Activity:
Nothing in the data may be altered; restate all of it exactly.
━━━━━━━━━━
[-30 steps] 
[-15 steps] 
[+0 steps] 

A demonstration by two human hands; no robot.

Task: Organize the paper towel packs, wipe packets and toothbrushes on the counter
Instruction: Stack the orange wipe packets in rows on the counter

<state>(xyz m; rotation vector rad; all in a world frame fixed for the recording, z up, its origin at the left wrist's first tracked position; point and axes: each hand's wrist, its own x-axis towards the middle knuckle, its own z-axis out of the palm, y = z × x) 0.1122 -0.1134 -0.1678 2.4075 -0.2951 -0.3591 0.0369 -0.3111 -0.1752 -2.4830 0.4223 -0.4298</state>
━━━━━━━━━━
Output for this task:
[-30 steps] 
[-15 steps] 
[+0 steps] 

A demonstration by two human hands; no robot.

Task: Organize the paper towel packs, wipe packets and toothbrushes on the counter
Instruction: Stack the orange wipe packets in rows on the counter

<state>(xyz m; rotation vector rad; all in a world frame fixed for the recording, z up, its origin at the left wrist's first tracked position; point and axes: each hand's wrist, its own x-axis towards the middle knuckle, its own z-axis out of the palm, y = z × x) 0.1122 -0.1134 -0.1678 2.4075 -0.2951 -0.3591 0.0369 -0.3111 -0.1752 -2.4830 0.4223 -0.4298</state>

The answer contains nothing further.